PD Dr. Ludwig Schlemm


Charité - Universitätsmedizin Berlin

Akute Schlaganfälle stellen eine der häufigsten Ursachen für dauerhafte Behinderung dar, die für die Betroffenen zu einem Verlust von Unabhängigkeit im Alltag sowie zu hohen Ausgaben im Gesundheits- und Sozialsystem führt.
Seit wenigen Jahren kann auch bei schweren Schlaganfällen in vielen Fällen eine vollständige Heilung erreicht werden. Essentiell hierfür ist jedoch ein Beginn der Behandlung möglichst unmittelbar nach Symptombeginn.
Bei ca. 20% aller Schlaganfälle treten die Symptome unbemerkt im Schlaf auf, wodurch für diese Gruppe von Patienten ein frühzeitiger Beginn der wirksamen Akuttherapie unmöglich wird.
In unserem Projekt werden wir eine innovative Lösung zur Echtzeitdetektion von schweren Schlaganfällen entwickeln. Die Lösung basiert auf der nicht-invasiven Echtzeitüberwachung der motorischen Funktion, der KI-gestützten Detektion von schlaganfalltypischen Veränderungen in den Aufzeichnungen, sowie der hierdurch ausgelösten frühzeitigen Alarmierung der Rettungsdienste.

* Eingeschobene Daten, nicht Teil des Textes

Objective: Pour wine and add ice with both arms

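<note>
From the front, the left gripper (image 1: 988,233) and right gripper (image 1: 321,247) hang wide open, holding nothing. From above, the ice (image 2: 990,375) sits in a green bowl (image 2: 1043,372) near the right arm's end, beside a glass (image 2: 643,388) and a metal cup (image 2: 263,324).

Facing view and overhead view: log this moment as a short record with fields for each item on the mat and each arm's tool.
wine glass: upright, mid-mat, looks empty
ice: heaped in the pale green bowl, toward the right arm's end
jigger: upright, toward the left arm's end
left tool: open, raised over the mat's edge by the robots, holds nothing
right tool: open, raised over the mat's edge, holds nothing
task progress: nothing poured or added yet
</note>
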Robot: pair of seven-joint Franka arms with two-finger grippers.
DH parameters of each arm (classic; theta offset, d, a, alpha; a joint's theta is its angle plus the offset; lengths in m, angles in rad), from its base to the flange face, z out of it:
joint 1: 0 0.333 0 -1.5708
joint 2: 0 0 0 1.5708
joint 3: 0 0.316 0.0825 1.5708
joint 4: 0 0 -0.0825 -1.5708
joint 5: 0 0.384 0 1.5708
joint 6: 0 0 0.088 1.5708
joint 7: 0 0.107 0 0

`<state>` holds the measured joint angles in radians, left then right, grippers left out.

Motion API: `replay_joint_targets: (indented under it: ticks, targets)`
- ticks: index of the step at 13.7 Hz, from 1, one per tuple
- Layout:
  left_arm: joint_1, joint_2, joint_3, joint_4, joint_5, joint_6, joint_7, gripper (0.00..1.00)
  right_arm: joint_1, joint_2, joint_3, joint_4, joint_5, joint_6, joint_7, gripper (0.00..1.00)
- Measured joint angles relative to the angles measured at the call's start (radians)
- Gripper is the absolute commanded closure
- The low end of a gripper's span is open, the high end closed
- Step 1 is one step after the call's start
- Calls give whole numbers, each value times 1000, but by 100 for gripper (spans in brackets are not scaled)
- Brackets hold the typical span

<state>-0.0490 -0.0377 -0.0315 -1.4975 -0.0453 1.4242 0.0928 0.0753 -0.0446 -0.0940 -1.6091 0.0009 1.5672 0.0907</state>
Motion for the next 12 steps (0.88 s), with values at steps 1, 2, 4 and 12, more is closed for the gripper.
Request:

Dr. Florian Schmidt, Alexander Acker & Sören Becker

Technische Universität Berlin

Die stetig steigende Systemkomplexität und Bedeutung von zuverlässigen IT-Systemen impliziert hohe Anforderungen an die Administratoren. Artificial Intelligence for IT-Operations (AIOps) beschreibt den Prozess der Wartung und des Betriebs großer und komplexer IT-Infrastrukturen unter Verwendung KI-gestützter Methoden. Dazu gehören die automatische, frühzeitige Erkennung von Anomalien und ihrer Ursache, die Behebung und Optimierung, sowie die vollautomatische Ausführung von selbst-stabilisierenden Aktivitäten. Hierzu haben wir die Plattform ZerOps als einen Forschungsprototypen entwickelt, welche KI Methoden einsetzt um Administratoren in der gesamten Prozesskette zu unterstützen: ZerOps beinhaltet von uns entwickelte ML Modelle zur Anomalieerkennung, -klassifikation und Selektion von stabilisierenden Lösungen, sowie eine dezentrale Ausführungsplattform für Analyseschritte um in komplexen IT-Infrastrukturen Modelle anwenden und Ergebnisse aggregieren zu können.